EXERCISE:
What is needed is an exact copy of the listing, with no pictures in it.

THE DATA:
◆ ◆ ◆ ◆ ◆
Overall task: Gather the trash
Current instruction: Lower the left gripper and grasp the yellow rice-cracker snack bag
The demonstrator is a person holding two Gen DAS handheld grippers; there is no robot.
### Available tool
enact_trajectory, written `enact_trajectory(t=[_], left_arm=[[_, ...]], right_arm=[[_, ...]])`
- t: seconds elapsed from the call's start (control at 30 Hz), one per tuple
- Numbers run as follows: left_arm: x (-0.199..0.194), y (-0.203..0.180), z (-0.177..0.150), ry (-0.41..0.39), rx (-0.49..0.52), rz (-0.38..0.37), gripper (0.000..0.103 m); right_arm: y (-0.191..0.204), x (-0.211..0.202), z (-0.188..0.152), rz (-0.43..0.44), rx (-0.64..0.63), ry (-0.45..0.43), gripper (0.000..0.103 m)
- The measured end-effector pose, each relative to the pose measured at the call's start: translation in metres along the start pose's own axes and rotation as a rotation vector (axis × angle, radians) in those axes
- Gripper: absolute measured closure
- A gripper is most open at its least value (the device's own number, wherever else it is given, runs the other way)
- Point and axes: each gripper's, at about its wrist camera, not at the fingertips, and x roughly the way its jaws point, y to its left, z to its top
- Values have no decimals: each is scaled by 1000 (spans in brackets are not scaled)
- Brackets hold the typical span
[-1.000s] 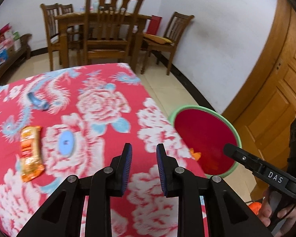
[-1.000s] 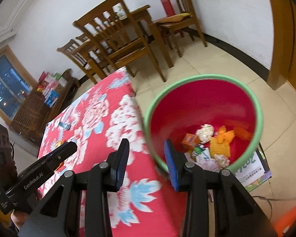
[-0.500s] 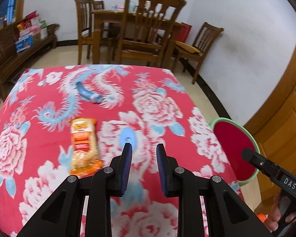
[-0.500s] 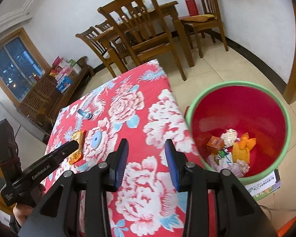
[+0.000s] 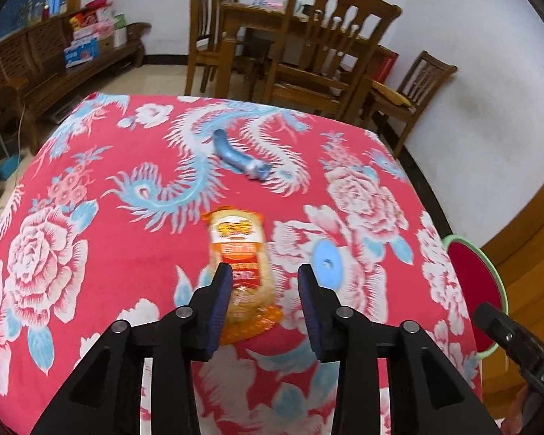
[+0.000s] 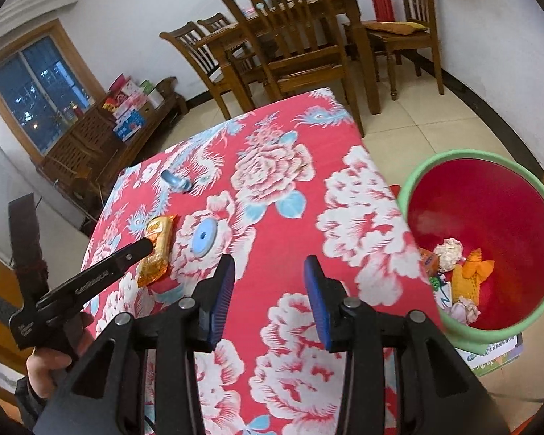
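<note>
- Left gripper (image 5: 264, 304): jaws opening, nothing pressed between the pads. Wrapper (image 5: 241, 253) lies flat on the worktop (image 5: 90, 181) straight ahead; its near end shows in the gap, closer to the left pad. Contact with that pad: cannot tell.
- Right gripper (image 6: 268, 299): jaws apart, nothing between them, only red cloth below.
- Wrapper is orange, long axis pointing roughly away from the left camera, about mid-worktop.
- Blue tube (image 5: 235, 157) lies further back on the cloth, well apart from the wrapper. Blue disc (image 5: 328, 262) sits just beside the wrapper on its right.
- Bin (image 6: 482, 239) stands on the floor off the worktop's right edge, rim below cloth level, red inside, green rim. It is well apart from the wrapper.
- Room: cloth around the wrapper is bare except disc and tube; open cloth runs between the wrapper and the right edge. Chairs (image 5: 326, 54) and a dining table stand beyond the far edge, not touching the worktop.
- Right view only: bin contents, namely crumpled paper, orange scraps and a small box, plus a printed sheet (image 6: 497, 351) under the bin. It also shows the left gripper from the side, tip over the wrapper's near part, and the hand (image 6: 54, 359) holding it.
- Left view only: wrapper framed between its own pads. Bin shows as a sliver at the right edge, contents hidden; a tip of the right gripper shows in the lower right corner.
</note>
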Motion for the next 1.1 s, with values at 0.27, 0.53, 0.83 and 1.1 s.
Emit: enact_trajectory(t=[0.27,0.53,0.83,1.1], left_arm=[[11,7,2,5,5,42,61],[21,12,2,8,2,60,61],[27,9,3,18,-10,35,59],[32,3,1,18,18,48,59]], right_arm=[[17,16,1,11,-34,25,61],[24,24,0,19,-53,38,61],[24,25,0,19,-50,39,61],[22,28,0,19,-44,40,61]])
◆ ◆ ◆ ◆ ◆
RESPONSE:
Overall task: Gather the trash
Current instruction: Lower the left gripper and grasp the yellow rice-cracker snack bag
The demonstrator is a person holding two Gen DAS handheld grippers; there is no robot.
### Available tool
enact_trajectory, written `enact_trajectory(t=[_], left_arm=[[_, ...]], right_arm=[[_, ...]])`
- t: seconds elapsed from the call's start (control at 30 Hz), one per tuple
- Numbers run as follows: left_arm: x (-0.199..0.194), y (-0.203..0.180), z (-0.177..0.150), ry (-0.41..0.39), rx (-0.49..0.52), rz (-0.38..0.37), gripper (0.000..0.103 m); right_arm: y (-0.191..0.204), x (-0.211..0.202), z (-0.188..0.152), rz (-0.43..0.44), rx (-0.64..0.63), ry (-0.45..0.43), gripper (0.000..0.103 m)
- The measured end-effector pose, each relative to the pose measured at the call's start: translation in metres along the start pose's own axes and rotation as a rotation vector (axis × angle, radians) in those axes
- Gripper: absolute measured closure
- A gripper is most open at its least value (the device's own number, wherever else it is given, runs the other way)
- Point and axes: each gripper's, at about its wrist camera, not at the fingertips, and x roughly the way its jaws point, y to its left, z to its top
- Values have no decimals: each is scaled by 1000 (spans in brackets are not scaled)
- Brackets hold the typical span
[-1.000s] 
[-1.000s] 
[-0.500s] 
[-0.500s] 
[+0.000s] 
[+0.000s] 
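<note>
- Left gripper (image 5: 264, 304): jaws opening, nothing pressed between the pads. Wrapper (image 5: 241, 253) lies flat on the worktop (image 5: 90, 181) straight ahead; its near end shows in the gap, closer to the left pad. Contact with that pad: cannot tell.
- Right gripper (image 6: 268, 299): jaws apart, nothing between them, only red cloth below.
- Wrapper is orange, long axis pointing roughly away from the left camera, about mid-worktop.
- Blue tube (image 5: 235, 157) lies further back on the cloth, well apart from the wrapper. Blue disc (image 5: 328, 262) sits just beside the wrapper on its right.
- Bin (image 6: 482, 239) stands on the floor off the worktop's right edge, rim below cloth level, red inside, green rim. It is well apart from the wrapper.
- Room: cloth around the wrapper is bare except disc and tube; open cloth runs between the wrapper and the right edge. Chairs (image 5: 326, 54) and a dining table stand beyond the far edge, not touching the worktop.
- Right view only: bin contents, namely crumpled paper, orange scraps and a small box, plus a printed sheet (image 6: 497, 351) under the bin. It also shows the left gripper from the side, tip over the wrapper's near part, and the hand (image 6: 54, 359) holding it.
- Left view only: wrapper framed between its own pads. Bin shows as a sliver at the right edge, contents hidden; a tip of the right gripper shows in the lower right corner.
</note>
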Motion for the next 1.1 s, with values at 0.27, 0.53, 0.83 and 1.1 s.
Emit: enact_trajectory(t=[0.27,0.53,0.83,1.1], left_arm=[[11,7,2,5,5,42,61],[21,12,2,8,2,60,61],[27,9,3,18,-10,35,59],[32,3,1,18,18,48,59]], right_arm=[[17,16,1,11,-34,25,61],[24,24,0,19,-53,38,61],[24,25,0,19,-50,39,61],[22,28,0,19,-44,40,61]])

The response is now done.